The pictures in the data below are to be omitted; all else must be duplicated exactly.

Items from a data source
◆ ◆ ◆ ◆ ◆ ◆ ◆
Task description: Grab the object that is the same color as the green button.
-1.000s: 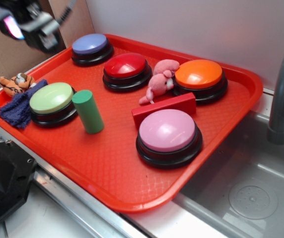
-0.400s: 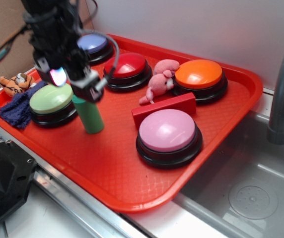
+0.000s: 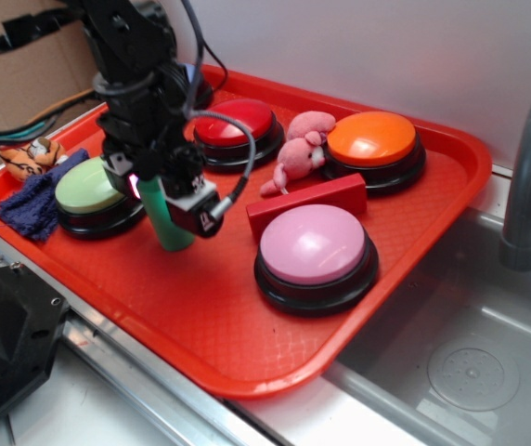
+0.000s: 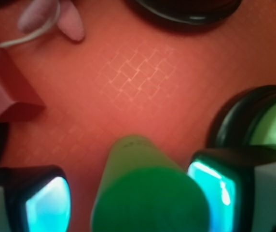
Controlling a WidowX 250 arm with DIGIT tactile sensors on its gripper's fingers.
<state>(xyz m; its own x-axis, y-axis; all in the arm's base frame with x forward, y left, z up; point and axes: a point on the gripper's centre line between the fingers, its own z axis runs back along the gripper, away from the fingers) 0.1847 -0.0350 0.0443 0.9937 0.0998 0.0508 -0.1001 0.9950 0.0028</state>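
Wrist view shows the black gripper (image 4: 131, 195) has just dropped down, open and not squeezing, on both sides of the small green cylinder block (image 4: 145, 193) standing beside the round pale-green button (image 3: 89, 184), ready to grab.

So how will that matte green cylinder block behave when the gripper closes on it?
The matte green cylinder block looks rigid, so probably won't deform. Standing tall and slightly tilted on the red plastic tray, it may tip if the gripper nudges it off-centre, then roll.
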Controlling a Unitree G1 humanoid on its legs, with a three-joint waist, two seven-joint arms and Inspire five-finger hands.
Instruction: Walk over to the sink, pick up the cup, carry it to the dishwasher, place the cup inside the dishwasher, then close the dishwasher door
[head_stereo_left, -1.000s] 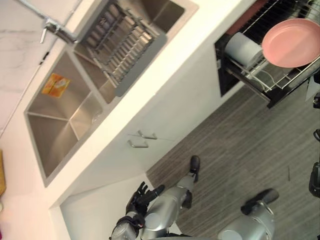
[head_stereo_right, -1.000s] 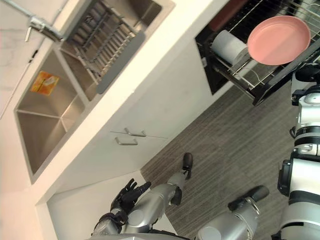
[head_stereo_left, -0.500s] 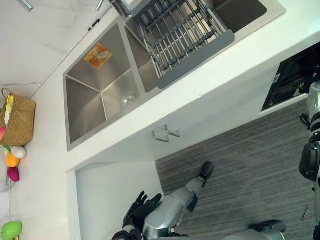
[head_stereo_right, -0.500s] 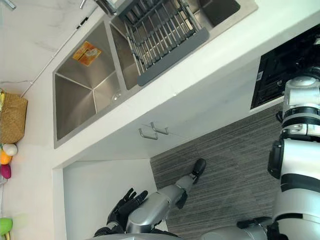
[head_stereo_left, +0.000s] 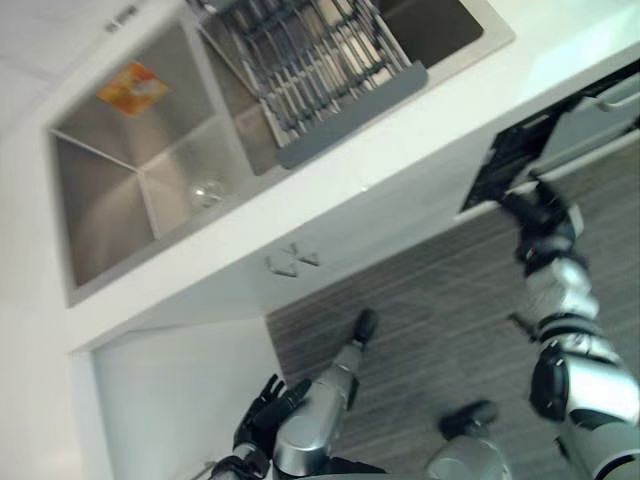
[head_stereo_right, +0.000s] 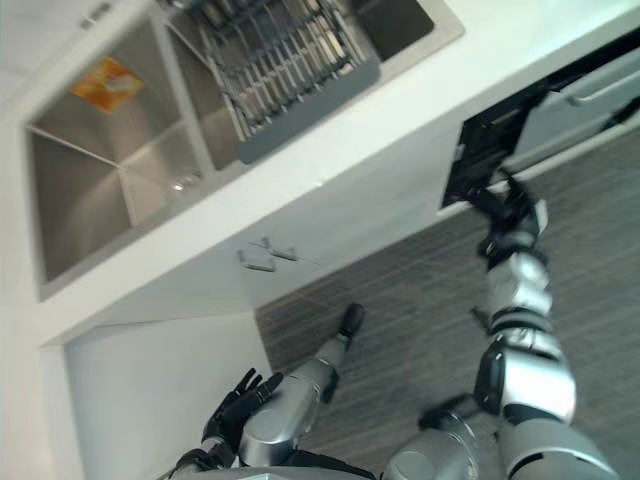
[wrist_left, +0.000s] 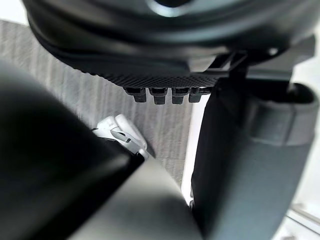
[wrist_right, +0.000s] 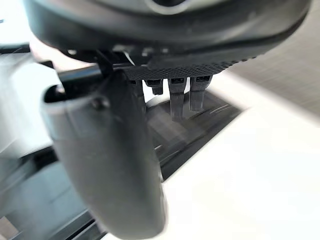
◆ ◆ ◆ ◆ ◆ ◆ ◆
EXERCISE RESPONSE.
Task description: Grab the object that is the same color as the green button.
-1.000s: 
-0.400s: 
+0.000s: 
+0.000s: 
Controlling a WidowX 250 arm with DIGIT tactile sensors on its gripper's fingers.
<state>(xyz m; its own x-axis, y-axis; all in the arm's base frame with x forward, y left, z up; point and axes: a point on the gripper's centre line between the fingers, its own z axis runs back along the gripper, away from the fingers) 0.1847 -0.0350 0.0443 0.9937 0.0998 0.0508 -0.1001 0.9950 0.0028</state>
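Wrist view shows the black gripper (image 4: 131, 195) has just dropped down, open and not squeezing, on both sides of the small green cylinder block (image 4: 145, 193) standing beside the round pale-green button (image 3: 89, 184), ready to grab.

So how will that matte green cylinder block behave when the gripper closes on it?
The matte green cylinder block looks rigid, so probably won't deform. Standing tall and slightly tilted on the red plastic tray, it may tip if the gripper nudges it off-centre, then roll.
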Controlling a Unitree G1 humanoid on its legs, with a three-joint waist, two seven-joint arms and Inspire five-finger hands.
Instruction: Walk over to the sink, pick up the cup, carry it to the dishwasher, place the cup inside the dishwasher, then close the dishwasher door
[head_stereo_left, -1.000s] 
[head_stereo_right, -1.000s] 
[head_stereo_left, -0.500s] 
[head_stereo_right, -0.500s] 
[head_stereo_left, +0.000s] 
[head_stereo_right, +0.000s] 
[wrist_left, +0.000s] 
[wrist_right, +0.000s] 

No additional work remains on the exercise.